Today might be all about music for Crowe, but a question about the Hollywood writers’ strike and the Oscar-winning actor is off the table.

“I think AI is a threat to creativity,” Crowe says, illuminating a key issue of the strike. “If we let it take over, the creativity of the human mind will be lost and our lives will all be much poorer…. We are at an extremely important and dangerous turning point. The unions of screenwriters and actors together with the producers are pushing to try to find a solution”.

Crowe, however, does not seem particularly optimistic: “One might think that perhaps, since they are adults, they would make mature considerations. But unfortunately, when there’s so much money at stake, the situation isn’t ideal. I hope it gets resolved soon. As for me, I believe that a prolonged strike or lengthy negotiations between producers and studios would not lead to a better situation, but worse.”

During his 30-year career in the film industry – as an actor he has worked with great directors such as Ron Howard, Michael Mann, Peter Weir and Zack Snyder – as well as, of course, Ridley Scott (in Gladiator, Robin Hood, A good yearetc.), Crowe experienced a transformation in the film industry.
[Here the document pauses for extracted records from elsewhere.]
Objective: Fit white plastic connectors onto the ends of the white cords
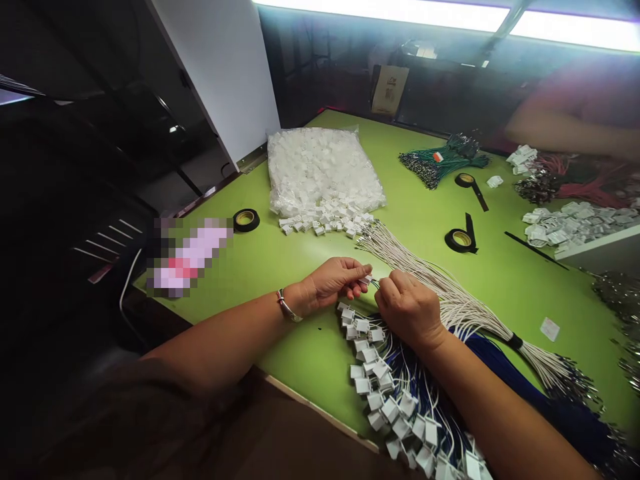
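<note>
I am pinching a white connector [367, 280] above the green table [305, 363], left hand [336, 280] thumb and fingers clamped on it. My right hand [409, 308] is clasping its wires [375, 283], fingers curled together. Wired connectors [381, 369] are lying nearer; a white cable bundle [425, 267] is extending beyond.

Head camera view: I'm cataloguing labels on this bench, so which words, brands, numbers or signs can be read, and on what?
No text can be read for certain.
Brown card at the back: dark marks, too blurred.
White square at the right: faint marks, too small.
Orange-and-white tag on the green wires: nothing legible.
Pink item at the left: pixelated, unreadable.
</note>
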The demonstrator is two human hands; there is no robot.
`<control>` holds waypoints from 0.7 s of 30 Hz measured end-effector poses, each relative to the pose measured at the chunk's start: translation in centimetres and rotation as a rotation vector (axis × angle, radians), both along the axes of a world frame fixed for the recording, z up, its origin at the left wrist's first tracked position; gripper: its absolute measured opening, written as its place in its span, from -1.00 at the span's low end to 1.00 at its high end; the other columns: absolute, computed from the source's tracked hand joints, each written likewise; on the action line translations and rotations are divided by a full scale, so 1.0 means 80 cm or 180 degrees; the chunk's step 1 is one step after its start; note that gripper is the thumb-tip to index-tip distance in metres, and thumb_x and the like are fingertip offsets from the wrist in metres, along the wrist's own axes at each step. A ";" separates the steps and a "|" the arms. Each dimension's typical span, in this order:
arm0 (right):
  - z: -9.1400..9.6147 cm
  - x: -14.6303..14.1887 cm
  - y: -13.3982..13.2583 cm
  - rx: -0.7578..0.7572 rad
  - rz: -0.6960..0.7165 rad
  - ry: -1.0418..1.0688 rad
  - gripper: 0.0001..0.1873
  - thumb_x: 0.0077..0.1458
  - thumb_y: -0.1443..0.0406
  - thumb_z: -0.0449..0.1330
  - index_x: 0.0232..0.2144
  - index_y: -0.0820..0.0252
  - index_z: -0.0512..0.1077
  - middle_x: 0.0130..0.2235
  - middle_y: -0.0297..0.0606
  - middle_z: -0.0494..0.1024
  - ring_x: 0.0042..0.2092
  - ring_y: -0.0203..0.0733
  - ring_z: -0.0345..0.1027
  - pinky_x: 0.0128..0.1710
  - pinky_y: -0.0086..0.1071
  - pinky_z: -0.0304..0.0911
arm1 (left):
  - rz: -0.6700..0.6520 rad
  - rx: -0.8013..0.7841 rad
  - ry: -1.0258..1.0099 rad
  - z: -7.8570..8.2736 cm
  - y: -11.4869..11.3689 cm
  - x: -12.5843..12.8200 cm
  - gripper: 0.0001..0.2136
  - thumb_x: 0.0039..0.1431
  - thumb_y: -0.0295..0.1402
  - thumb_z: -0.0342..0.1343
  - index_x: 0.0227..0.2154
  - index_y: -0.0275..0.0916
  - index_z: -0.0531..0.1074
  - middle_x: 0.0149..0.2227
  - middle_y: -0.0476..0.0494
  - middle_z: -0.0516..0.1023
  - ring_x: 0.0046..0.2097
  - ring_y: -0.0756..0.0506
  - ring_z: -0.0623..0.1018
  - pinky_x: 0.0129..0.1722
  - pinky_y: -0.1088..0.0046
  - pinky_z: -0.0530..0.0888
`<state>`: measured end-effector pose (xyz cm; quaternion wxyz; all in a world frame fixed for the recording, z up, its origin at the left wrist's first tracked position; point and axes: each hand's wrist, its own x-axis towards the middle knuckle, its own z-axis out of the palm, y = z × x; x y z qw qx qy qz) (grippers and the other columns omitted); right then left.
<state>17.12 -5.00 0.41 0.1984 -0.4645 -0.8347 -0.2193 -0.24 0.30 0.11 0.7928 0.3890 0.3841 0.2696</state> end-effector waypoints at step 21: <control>0.000 0.001 0.002 -0.1172 0.0221 0.2324 -0.89 0.03 0.40 0.10 -0.50 0.13 0.32 -0.49 -0.33 0.36 -0.43 -0.27 0.26 -0.39 -0.39 0.19 | -0.0146 -0.0087 0.0040 0.002 0.001 -0.003 -0.72 0.00 -0.22 0.25 -0.45 -0.36 0.36 -0.57 -0.06 0.48 -0.62 0.16 0.38 -0.65 0.72 0.26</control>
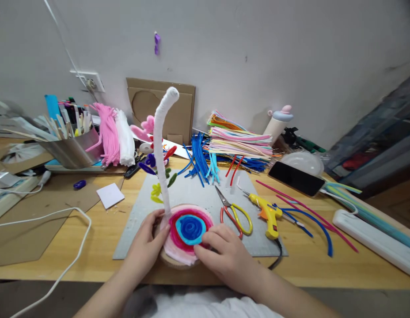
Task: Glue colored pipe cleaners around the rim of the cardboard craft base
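Observation:
A round base (178,259) at the table's front edge has a coiled pipe-cleaner top (191,227), blue in the middle, then light blue, red and pink rings. My left hand (147,238) grips its left edge, thumb on top. My right hand (225,251) is closed, thumb and bent fingers touching the light blue and red rings; anything pinched between them is hidden. From the base's left rear rises a curved white wrapped stem (160,150). Behind the stem show small pipe-cleaner flowers in pink (147,126), purple (148,163) and yellow-green (156,191).
Scissors (233,212) and a yellow glue gun (267,214) lie on the grey mat (135,225) to the right. Blue pipe cleaners (200,154) and other bundles (241,141) are behind. A phone (296,178) and power strip (373,240) lie right; a white cable (82,247) crosses left.

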A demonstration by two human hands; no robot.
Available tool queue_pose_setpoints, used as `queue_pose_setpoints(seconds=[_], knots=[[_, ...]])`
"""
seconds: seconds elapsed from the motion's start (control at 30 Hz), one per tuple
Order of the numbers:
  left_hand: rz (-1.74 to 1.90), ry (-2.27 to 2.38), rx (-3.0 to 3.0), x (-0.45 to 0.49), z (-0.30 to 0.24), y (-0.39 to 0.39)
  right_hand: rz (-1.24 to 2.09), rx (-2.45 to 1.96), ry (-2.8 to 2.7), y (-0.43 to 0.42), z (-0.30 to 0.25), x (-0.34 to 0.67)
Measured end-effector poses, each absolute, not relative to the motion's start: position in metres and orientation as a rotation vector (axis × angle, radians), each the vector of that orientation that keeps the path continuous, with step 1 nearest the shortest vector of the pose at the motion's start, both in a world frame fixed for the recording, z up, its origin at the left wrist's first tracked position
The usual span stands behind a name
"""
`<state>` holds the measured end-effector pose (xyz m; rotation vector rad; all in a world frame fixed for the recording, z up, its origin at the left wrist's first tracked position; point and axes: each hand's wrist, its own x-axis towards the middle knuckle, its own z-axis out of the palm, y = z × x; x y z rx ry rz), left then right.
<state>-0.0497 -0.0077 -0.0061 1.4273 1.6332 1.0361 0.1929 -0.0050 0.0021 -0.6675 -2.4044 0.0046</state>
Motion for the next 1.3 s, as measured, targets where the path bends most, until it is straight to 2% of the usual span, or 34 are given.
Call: queue_pose_setpoints(seconds=[0.23,0.4,0.6,0.83,1.0,1.17,1.3], knots=[[0.926,1.445,1.674,-0.040,0.012,0.055,-0.133,-0.779,-2.531,0.010,0.002,0.171],[0.839,1.413,1.798,-0.038,0.009,0.084,-0.070,-0.897,-2.547,0.014,0.003,0.152],[0.844,1.618,1.814,-0.059,0.008,0.081,0.361,-0.814,-2.624,0.012,0.021,0.164],[0.724,1.816,1.819,-0.064,0.004,0.023,0.867,-1.469,-2.149,0.032,0.021,0.185],[0.696,1.741,1.923,-0.045,0.004,0.017,1.115,-1.258,-1.980,0.034,0.017,0.182],[0.669,1.681,2.020,-0.046,0.008,0.052,1.072,-1.176,-1.900,0.036,0.006,0.186],[0.664,1.698,2.118,-0.040,0.002,0.069,0.880,-1.417,-2.125,0.047,0.008,0.182]])
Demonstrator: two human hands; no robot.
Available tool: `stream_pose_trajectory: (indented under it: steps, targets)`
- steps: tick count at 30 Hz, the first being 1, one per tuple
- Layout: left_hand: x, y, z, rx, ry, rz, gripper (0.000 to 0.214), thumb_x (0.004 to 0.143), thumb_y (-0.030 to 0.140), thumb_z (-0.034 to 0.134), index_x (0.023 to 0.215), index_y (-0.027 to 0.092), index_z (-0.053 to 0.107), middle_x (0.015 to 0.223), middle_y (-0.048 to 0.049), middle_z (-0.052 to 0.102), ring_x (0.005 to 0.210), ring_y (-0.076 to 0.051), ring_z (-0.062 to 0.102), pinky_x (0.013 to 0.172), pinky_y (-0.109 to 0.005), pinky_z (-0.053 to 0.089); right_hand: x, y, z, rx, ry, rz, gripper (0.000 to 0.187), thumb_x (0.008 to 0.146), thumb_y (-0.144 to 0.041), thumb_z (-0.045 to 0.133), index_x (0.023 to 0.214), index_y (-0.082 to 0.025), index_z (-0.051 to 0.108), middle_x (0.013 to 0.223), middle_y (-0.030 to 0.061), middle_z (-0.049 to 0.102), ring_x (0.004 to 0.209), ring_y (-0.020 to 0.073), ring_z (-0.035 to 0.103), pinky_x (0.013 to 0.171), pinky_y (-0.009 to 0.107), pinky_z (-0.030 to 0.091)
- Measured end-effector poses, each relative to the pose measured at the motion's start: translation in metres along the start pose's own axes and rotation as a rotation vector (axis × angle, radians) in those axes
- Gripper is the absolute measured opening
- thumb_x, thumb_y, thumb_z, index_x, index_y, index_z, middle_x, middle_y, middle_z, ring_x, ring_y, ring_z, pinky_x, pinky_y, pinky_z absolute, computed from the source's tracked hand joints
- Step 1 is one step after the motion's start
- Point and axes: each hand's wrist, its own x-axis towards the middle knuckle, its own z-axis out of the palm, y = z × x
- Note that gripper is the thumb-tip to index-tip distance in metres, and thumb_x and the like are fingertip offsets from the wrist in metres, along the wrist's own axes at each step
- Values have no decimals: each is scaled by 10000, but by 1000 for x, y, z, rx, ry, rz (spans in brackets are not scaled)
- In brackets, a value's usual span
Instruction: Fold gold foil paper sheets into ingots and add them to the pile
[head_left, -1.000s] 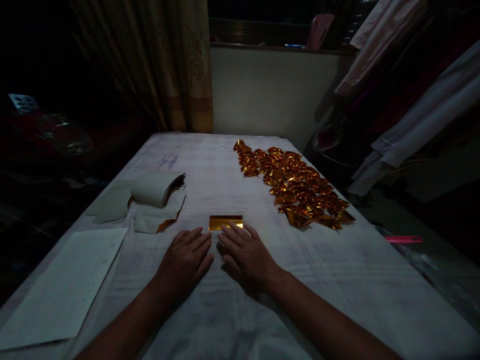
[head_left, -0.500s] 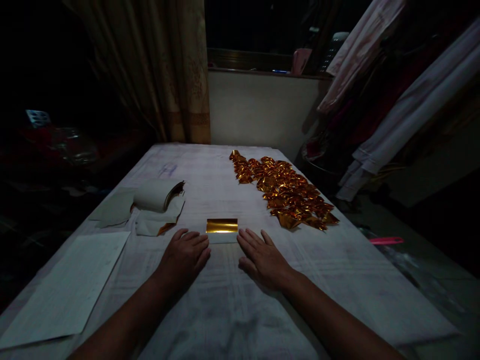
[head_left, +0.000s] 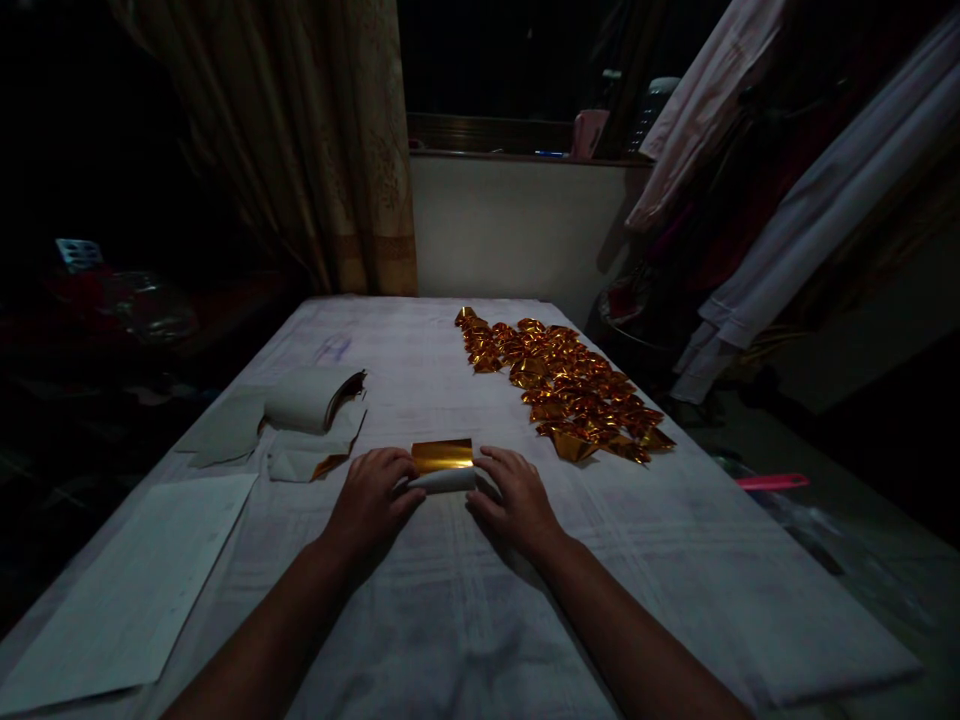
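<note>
Both hands have closed in from lying flat. The left hand [head_left: 375,497] and right hand [head_left: 516,495] now pinch, with curled fingers, the near edge of the gold sheet [head_left: 442,455], curling it up off the near-middle tabletop [head_left: 450,610].

Dim home room: curtain [head_left: 330,150] at 11 o'clock, window ledge [head_left: 517,157] at 12, hanging clothes [head_left: 787,200] at 2, cloth-covered table [head_left: 450,620] at 6.

We extend both forearms forward; our left hand [head_left: 373,497] and right hand [head_left: 517,497] rest palm-down, near each other, with fingers curled inward.
</note>
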Motion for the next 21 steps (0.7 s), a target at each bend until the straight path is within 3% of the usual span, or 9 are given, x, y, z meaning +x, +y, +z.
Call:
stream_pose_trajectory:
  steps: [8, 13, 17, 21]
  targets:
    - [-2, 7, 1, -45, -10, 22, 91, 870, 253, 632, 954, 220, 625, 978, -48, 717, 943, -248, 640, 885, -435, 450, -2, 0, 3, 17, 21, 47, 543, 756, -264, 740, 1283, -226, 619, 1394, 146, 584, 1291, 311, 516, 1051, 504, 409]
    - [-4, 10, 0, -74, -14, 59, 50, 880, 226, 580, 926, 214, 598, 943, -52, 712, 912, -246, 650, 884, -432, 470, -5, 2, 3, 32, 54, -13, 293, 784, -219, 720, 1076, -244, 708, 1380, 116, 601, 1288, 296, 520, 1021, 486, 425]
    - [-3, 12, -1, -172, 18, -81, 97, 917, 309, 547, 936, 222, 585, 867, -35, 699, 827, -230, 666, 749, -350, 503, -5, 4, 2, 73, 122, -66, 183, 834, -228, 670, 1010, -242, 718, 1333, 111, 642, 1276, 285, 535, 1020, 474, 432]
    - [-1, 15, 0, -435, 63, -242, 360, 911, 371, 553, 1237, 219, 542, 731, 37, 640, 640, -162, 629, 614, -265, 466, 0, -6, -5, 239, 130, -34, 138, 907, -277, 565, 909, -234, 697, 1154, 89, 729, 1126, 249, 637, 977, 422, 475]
“It’s something I experienced on the set of Robin Hood in 2010. It was a huge set with a lot of construction and a massive physical presence. They had even rebuilt a castle. That’s where I had my enlightenment. I realized it would be the last time I would be on a set like that,” he recalls. “Over the years, I’ve gotten to be in Marvel movies. There, you’re in huge green spaces that fill up with in post-production. While there is nostalgia for the past, you have to deal with change. There is no longer any middle ground: today we go from huge-budget films to low-budget films. The central slice, like a film A brilliant mind, lacks. Those stories are only being made as a TV series.

One thing is clear from Saturday’s performance and local crowd reaction: Crowe loves Rome and Rome Truly love Crowe.

“My bond with Rome begins with Gladiator, a thousand percent. I’ve done so many other things since that film. But what I find here is absolutely fantastic,” says Crowe. “The reception I receive here is one of warmth and familiarity. famous. What I find here in Italy, in terms of affection and recognition of my artistic qualities, I can’t find even in Australia”.

If Rome can secure the 2030 World Expo — Crowe is doing his part to bang the drum as the Eternal City’s official ambassador — will the actor return, perhaps to perform at the Colosseum with his band?

“A concert at the Colosseum in 2030? Do you know how damn old I’ll be? I would come with a wheelchair!” she says, noting before walking away. “I’d rather do a concert next year!”

But Crowe will be back for Ridley Scott Gladiator 2 Continuation? Check out his answer, in THR Rome videos below.